It’s not such a bad approximation to organize my scientific research into the following strands:

  1. Applications and methods development in classical and quantum dynamics. Everything is made of up atoms and molecules, but they’re funny little things, existing in an interesting physical realm that incorporates elements of both classical and quantum mechanics. Thus, attempts to understand their dynamics (what they do, how they do it, and why they do it) require tools from both classical and quantum mechanics.
  2. Non-equilibrium statistical mechanics & energy flow. Nearly all chemical reactions involve some degree of energy flow. Typical bond strengths are on the order of tens of kcal mol-1, and surmounting the energy barriers associated with bond-breaking at ambient temperatures requires the localization of significant amounts of energy in a particular vibrational mode. In the gas phase, the models most commonly used for describing chemical change are canonical transition state theory (TST) and its microcanonical counterpart, Rice-Ramsperger-Kassel-Marcus (RRKM) theory. In solution phase, one of the most successful models for understanding energy flow is linear response theory, which arises from the fluctuation-dissipation theorem. TST, RRKM, and linear response theory are often adequate; however, they effectively assume that initial conditions are insignificant in descriptions of chemical reactivity. Increasingly sophisticated experimental and theoretical tools are providing significant insight into when and why these models break down – and the associated consequences for how we understand chemical reactivity.
  3. Applications and development of methods for formulating and solving the stochastic kinetic master equation. Chemistry is fundamental to understanding how nature behaves, and chemistry is about chemical reactions. However, rarely do natural systems involve simple isolated chemical reactions. Usually they involve extremely complicated networks of coupled reactions where every reaction directly or indirectly affects every other one. These sorts of kinetic networks occur everywhere in the underlying molecular fabric of nature. Understanding these networks requires some sophisticated machinery, and the stochastic master equation is one approach with which I’ve done quite a bit of work.
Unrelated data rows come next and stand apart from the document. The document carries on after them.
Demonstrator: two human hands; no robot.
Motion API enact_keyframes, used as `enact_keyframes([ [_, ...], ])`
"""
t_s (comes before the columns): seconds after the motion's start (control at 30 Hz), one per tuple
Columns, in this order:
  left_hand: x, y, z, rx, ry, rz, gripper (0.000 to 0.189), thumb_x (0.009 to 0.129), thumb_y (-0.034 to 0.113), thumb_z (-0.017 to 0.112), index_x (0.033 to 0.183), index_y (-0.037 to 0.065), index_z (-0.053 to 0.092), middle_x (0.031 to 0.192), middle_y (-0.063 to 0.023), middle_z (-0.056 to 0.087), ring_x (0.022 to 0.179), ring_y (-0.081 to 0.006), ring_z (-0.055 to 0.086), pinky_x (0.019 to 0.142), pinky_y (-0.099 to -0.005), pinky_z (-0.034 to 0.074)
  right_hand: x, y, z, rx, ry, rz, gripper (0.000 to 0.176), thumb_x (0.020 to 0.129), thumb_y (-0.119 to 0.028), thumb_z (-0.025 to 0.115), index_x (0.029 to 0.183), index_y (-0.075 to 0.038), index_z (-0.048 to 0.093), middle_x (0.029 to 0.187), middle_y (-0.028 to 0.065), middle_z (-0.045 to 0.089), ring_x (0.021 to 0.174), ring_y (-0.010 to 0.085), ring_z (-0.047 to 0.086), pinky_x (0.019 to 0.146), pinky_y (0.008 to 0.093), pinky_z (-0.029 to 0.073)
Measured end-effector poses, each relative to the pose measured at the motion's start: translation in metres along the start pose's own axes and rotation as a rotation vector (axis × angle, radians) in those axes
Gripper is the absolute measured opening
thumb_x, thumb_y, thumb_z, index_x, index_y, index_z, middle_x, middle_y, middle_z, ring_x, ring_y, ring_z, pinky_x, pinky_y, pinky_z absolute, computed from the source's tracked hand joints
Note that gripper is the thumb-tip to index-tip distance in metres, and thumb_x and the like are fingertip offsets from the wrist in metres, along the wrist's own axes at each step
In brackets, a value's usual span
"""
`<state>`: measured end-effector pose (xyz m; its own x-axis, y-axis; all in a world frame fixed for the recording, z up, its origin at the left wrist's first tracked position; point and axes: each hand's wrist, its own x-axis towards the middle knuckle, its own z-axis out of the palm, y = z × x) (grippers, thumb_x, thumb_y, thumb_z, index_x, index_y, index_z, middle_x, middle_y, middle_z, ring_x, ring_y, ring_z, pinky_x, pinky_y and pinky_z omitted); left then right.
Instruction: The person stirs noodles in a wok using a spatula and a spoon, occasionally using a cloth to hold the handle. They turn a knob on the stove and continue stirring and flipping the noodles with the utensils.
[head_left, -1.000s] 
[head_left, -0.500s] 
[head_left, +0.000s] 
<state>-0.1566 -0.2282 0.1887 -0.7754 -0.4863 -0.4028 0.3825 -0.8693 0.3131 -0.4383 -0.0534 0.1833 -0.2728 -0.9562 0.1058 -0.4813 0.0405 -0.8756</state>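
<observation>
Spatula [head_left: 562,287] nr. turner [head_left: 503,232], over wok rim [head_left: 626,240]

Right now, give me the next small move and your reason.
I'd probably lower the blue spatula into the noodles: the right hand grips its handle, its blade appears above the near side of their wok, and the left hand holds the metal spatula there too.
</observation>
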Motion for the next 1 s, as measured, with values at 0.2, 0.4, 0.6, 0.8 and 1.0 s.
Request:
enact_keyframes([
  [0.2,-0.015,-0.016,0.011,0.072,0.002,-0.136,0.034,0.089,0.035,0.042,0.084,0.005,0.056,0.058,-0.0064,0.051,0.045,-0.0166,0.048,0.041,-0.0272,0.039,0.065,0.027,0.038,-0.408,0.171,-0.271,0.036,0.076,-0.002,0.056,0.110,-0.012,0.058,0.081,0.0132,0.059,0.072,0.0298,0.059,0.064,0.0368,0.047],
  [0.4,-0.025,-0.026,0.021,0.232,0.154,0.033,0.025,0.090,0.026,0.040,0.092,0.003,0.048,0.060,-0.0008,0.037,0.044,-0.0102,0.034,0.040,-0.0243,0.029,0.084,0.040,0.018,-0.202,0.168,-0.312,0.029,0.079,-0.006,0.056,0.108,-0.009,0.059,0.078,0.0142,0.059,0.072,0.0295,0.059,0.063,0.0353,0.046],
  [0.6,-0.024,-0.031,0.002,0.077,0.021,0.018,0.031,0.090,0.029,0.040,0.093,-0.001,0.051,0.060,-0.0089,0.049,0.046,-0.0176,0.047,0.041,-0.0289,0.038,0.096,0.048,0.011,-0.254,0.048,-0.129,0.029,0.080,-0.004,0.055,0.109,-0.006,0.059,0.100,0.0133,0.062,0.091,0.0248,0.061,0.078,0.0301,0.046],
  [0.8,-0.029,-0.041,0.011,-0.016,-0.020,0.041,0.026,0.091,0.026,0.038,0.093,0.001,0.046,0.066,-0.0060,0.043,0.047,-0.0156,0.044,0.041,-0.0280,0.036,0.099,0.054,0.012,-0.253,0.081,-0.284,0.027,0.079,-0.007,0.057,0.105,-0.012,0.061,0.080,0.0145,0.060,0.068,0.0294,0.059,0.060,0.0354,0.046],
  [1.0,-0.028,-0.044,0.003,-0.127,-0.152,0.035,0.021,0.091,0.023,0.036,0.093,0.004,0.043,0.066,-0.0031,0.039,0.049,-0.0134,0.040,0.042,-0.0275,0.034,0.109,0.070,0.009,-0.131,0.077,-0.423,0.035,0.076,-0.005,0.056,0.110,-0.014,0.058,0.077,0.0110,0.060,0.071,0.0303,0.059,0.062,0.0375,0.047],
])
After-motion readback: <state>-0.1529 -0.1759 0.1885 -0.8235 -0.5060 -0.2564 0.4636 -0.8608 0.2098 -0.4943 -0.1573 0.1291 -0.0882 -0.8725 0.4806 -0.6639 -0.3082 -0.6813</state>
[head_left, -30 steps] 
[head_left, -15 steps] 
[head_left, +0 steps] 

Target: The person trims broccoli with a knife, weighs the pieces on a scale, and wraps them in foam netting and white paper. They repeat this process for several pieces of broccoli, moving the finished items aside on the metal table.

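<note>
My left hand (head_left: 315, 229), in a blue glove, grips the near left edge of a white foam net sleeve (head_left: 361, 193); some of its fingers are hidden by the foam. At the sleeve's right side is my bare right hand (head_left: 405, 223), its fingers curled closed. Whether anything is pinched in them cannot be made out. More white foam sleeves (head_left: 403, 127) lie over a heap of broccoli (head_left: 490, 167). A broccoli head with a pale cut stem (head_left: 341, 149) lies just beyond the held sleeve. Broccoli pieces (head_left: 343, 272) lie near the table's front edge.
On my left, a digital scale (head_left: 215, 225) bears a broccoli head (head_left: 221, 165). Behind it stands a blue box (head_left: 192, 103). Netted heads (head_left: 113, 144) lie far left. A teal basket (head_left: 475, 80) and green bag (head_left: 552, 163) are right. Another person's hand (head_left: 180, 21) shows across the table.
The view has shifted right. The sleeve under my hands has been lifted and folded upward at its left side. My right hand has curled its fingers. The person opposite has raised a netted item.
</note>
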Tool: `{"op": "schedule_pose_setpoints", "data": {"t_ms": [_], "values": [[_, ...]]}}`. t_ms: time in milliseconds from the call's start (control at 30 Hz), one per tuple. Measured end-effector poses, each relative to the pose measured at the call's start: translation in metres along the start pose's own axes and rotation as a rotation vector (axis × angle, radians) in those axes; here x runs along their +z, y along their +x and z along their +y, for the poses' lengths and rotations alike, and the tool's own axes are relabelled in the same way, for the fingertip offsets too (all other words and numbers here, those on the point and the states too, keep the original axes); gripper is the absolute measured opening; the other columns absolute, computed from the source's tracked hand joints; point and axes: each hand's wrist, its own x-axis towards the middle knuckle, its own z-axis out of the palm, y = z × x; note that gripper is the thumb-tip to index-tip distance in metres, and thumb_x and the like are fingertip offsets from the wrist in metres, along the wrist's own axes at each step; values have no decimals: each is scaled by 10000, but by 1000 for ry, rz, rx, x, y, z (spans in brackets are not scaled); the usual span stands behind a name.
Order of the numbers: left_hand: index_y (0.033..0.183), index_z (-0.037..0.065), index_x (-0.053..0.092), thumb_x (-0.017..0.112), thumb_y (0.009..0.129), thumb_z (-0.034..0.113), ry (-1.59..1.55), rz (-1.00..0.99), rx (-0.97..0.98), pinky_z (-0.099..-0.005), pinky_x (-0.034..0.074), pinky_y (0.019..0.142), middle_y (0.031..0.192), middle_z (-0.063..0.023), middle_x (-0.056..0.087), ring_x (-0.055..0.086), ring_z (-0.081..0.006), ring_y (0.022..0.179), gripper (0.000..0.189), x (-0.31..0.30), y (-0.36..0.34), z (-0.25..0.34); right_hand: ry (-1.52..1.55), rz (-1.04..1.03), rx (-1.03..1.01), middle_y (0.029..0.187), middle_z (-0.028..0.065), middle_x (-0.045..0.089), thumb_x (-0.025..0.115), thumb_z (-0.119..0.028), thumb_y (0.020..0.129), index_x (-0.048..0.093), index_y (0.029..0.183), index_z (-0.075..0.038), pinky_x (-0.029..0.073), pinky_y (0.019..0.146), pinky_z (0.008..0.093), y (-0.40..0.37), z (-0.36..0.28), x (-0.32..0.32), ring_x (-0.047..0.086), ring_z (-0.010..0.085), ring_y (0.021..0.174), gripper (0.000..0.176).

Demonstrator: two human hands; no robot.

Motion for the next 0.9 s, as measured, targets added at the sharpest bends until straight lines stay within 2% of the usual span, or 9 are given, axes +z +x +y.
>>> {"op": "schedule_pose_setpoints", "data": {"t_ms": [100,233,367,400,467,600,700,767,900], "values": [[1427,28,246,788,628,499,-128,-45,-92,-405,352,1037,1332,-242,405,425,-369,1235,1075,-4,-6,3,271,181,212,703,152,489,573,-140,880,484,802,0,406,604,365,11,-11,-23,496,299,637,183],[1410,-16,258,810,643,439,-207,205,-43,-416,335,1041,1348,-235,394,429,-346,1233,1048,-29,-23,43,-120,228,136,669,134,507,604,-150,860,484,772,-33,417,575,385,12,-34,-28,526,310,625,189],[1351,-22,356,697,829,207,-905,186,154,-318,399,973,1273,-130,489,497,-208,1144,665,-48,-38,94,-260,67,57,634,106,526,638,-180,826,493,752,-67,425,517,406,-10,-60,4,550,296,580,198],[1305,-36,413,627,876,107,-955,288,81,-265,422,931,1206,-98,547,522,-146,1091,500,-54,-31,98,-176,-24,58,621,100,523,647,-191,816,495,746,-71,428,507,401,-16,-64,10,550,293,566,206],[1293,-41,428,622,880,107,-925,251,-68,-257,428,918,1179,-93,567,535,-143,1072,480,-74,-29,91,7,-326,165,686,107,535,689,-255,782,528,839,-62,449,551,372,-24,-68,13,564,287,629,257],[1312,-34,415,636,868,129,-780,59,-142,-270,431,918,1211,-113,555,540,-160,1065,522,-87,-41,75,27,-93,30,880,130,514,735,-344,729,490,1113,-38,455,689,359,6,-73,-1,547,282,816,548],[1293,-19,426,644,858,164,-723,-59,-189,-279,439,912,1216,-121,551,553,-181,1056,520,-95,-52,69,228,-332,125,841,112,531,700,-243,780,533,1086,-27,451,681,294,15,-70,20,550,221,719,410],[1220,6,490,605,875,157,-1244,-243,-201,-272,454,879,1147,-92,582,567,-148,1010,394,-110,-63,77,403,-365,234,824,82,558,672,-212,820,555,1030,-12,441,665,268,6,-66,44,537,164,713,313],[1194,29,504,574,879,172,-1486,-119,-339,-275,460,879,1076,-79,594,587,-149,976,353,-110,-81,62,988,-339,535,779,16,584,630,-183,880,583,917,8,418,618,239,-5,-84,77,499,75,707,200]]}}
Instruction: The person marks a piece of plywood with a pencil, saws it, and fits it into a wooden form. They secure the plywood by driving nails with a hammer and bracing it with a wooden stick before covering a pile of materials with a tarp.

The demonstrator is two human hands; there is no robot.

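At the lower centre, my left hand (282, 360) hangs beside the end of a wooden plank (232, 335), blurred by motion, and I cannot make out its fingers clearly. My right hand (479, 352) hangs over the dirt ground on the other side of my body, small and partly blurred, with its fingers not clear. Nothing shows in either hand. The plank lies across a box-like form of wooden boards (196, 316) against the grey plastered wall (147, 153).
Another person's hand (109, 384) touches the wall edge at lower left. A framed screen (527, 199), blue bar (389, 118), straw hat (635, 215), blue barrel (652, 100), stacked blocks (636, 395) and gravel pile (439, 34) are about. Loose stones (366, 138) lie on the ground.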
  4. Adiabatic & non-adiabatic Transition State Theory. One of the fundamental concepts that arises in quantum mechanics is the concept of a discreet state, as opposed to a Newtonian classical continuum. Lots of good chemical models are available for describing what molecules do on one particular electronic state, but the models are less reliable for describing what happens when molecules hop between states, and such processes are fundamental to understanding a variety of natural processes, from photosynthesis to atmospheric chemistry.
  5. Atmospheric Chemistry. The earth’s atmosphere is a massive low temperature chemical reactor where sunlight (not heat) provides much of the initial energy required to start chemical chain reactions.  The atmosphere’s composition is important to life on earth, affecting the air that living organisms breath and influencing climate. Understanding atmospheric composition, behavior, and associated human impacts requires insight into the delicately balanced coupled chemical kinetic reaction networks which influence our atmosphere on both local, regional, and global scales. A significant part of my Ph.D. work was to design and utilize HIRAC – a highly instrumented chamber for investigating atmospheric photochemistry and kinetics.